Danny Wayne Rankins v. State of Iowa
15-1423
| Iowa Ct. App. | Dec 21, 2016Background
- January 18, 2006 armed robbery at an Arby’s in Des Moines; Rankins identified as getaway-car driver and later convicted of first-degree robbery.
- A co-defendant (Randy Cason) was suspected; his charge was dismissed.
- Rick Knutson signed an affidavit (April 15, 2006) stating he did not see Cason at the scene; the affidavit had been attached as an exhibit to a deposition before trial.
- Rankins was sentenced to 25 years; direct appeal affirmed but ineffective-assistance issue reserved for postconviction relief; procedendo issued November 20, 2007.
- Rankins filed a first postconviction-relief (PCR) petition in 2008 (denied and affirmed on appeal). He filed a second PCR petition on October 27, 2014; the State moved for summary judgment based on the three-year statute of limitations (Iowa Code § 822.3) and the district court granted summary judgment.

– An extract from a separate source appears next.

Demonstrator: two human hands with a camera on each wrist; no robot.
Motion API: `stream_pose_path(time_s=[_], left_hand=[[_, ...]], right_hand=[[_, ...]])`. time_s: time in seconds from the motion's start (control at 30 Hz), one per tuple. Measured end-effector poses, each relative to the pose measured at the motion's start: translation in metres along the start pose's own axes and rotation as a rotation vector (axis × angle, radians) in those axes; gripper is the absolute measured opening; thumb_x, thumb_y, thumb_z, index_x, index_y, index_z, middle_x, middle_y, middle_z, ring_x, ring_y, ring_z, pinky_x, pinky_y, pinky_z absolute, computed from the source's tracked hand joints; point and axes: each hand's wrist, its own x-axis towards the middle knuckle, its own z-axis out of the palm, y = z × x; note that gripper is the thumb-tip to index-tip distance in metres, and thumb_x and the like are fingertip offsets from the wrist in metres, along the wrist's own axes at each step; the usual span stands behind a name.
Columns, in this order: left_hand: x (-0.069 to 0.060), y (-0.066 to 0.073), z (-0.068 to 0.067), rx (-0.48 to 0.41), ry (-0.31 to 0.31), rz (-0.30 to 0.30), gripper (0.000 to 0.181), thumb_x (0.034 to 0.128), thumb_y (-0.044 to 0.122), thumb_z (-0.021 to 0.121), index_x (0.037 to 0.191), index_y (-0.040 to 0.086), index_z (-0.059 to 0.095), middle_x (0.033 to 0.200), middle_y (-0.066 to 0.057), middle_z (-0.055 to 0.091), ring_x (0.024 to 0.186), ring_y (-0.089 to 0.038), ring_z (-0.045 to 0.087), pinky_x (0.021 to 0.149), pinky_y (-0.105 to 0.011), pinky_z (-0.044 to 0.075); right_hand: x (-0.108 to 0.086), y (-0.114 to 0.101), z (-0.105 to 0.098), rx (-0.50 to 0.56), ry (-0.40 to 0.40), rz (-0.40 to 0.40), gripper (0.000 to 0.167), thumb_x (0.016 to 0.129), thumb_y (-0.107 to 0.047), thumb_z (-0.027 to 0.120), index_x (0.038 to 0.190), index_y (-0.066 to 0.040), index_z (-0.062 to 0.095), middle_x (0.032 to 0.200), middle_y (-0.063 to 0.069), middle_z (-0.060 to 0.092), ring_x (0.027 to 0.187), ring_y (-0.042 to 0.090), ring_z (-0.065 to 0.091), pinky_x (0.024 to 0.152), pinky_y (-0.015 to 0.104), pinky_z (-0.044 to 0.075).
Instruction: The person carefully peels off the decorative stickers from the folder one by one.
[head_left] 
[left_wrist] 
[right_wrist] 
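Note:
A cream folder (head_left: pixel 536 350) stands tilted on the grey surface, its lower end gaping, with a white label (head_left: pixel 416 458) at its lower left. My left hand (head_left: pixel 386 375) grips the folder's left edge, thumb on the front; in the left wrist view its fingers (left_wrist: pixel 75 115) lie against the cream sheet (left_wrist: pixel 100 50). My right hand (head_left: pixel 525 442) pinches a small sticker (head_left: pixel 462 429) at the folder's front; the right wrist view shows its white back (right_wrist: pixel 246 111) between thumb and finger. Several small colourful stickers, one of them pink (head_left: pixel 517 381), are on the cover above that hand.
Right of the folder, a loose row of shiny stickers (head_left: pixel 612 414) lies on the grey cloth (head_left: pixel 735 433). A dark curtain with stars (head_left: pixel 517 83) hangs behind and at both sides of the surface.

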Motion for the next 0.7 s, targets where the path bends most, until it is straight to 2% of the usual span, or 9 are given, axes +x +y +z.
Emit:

- Rankins appealed, arguing the Knutson affidavit was newly discovered/exculpatory (an exception to the § 822.3 time bar) and that § 822.3 is unconstitutional as a suspension of habeas corpus.
Issues
| Issue | Plaintiff's Argument | Defendant's Argument | Held |
|---|---|---|---|
| Whether Knutson affidavit is newly discovered after judgment, tolling § 822.3 | Rankins: Affidavit is newly discovered/exculpatory and was not available within the three-year period, so PCR is timely | State: Affidavit and its substance were known to Rankins before trial and before his first PCR; statute of limitations expired | Court: Affidavit was not newly discovered; Rankins knew contents before trial and first PCR; summary judgment proper |
| Whether § 822.3 violates habeas corpus (suspension) | Rankins: Three-year limitation unconstitutionally suspends habeas corpus | State: § 822.3 is constitutional | Court: Issue not preserved; alternatively, precedent (Davis) rejects argument; statute constitutional |
Key Cases Cited
- Davis v. State, 443 N.W.2d 707 (Iowa 1989) (holding the three-year limitation on PCR does not violate the prohibition on suspension of the writ of habeas corpus)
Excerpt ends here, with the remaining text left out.